AllocDB Fault Model
Scope
This document defines the faults the system is designed to tolerate, the faults it detects and halts on, and the faults intentionally deferred until replication.
Principle
AllocDB prefers fail-closed behavior over ambiguous continuation.
If the system detects broken invariants or storage corruption, it should halt rather than continue serving potentially incorrect allocation decisions.
Fault Classes
Process Faults
The system is designed to tolerate:
- process crash
- process restart
- abrupt termination during WAL append
- temporary pause or scheduler delay
Expected behavior:
- crash recovery replays snapshot plus WAL
- pauses may delay expiration, but must never cause early reuse
Clock and Time Faults
The trusted core does not consult wall-clock time.
Rules:
- TTL is represented in logical slots
- slot delay may make a reservation expire late
- no clock jump may make a reservation reusable early
This makes clock skew a liveness issue, not a correctness issue, for v1.
Storage Faults
The system explicitly considers:
- torn WAL tail
- checksum mismatch in WAL frame
- invalid or corrupted snapshot
- fsync failure
- missing latest WAL segment after crash
Required behavior:
- detect invalid WAL frames by checksum and framing
- truncate recovery at the last valid WAL boundary
- reject corrupted snapshot state rather than trusting it blindly
- fail closed on storage corruption that cannot be reconciled from a known-good snapshot plus WAL
The system must not continue after discovering corrupted allocator state.

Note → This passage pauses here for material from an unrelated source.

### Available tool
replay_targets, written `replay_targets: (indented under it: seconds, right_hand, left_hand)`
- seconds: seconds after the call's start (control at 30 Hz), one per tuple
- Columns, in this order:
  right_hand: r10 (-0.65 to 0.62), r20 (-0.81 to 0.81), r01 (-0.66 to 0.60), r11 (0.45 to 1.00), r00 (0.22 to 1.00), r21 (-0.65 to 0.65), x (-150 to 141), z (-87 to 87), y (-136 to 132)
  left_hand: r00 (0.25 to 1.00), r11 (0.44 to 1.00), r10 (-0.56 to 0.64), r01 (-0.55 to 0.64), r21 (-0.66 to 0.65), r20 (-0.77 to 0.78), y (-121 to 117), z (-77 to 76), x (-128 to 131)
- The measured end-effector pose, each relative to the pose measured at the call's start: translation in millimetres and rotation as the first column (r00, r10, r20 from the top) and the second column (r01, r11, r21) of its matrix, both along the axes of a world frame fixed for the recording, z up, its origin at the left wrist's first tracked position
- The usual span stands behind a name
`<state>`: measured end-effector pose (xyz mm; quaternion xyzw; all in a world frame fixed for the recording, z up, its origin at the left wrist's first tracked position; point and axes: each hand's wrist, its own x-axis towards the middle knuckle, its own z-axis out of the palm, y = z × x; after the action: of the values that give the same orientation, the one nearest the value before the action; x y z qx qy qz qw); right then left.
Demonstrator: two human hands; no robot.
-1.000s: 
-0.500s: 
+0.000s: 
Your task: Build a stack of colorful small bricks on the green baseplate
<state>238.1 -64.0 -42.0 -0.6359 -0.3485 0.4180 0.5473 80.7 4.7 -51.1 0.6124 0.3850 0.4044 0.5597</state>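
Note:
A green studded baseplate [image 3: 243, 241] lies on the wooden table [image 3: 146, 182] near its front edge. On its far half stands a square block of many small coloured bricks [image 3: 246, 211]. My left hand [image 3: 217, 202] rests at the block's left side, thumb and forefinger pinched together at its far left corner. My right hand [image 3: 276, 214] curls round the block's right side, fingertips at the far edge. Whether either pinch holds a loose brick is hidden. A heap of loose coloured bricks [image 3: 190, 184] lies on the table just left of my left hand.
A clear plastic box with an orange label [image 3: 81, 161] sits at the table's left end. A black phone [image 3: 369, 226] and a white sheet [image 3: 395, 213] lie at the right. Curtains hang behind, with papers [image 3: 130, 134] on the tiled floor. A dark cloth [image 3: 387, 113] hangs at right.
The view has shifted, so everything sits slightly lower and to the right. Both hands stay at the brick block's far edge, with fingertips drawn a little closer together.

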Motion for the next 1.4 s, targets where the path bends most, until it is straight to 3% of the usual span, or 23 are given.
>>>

Capacity and Overload Faults
The system assumes overload happens and treats it as a normal operating condition.
Required behavior:
- bounded queues and tables fail fast
- capacity exhaustion returns deterministic errors
- expiration lag is visible
- overload must not silently turn into unbounded memory growth
Transport Faults
Even in single-node mode, clients can experience:
- timeout
- disconnect
- reply loss after commit
These produce indefinite outcomes from the client perspective.
Required behavior:
- clients retry with the same
operation_id - the server returns the original result if the command already committed within retention
- the server never executes the same
operation_idtwice
Faults Deferred Until Replication
These matter later, but should not distort the core:
- primary crash
- follower lag
- quorum loss
- network partition
- rejoin after divergence
- reconfiguration
Those belong in replication.md after the single-node semantics are fixed.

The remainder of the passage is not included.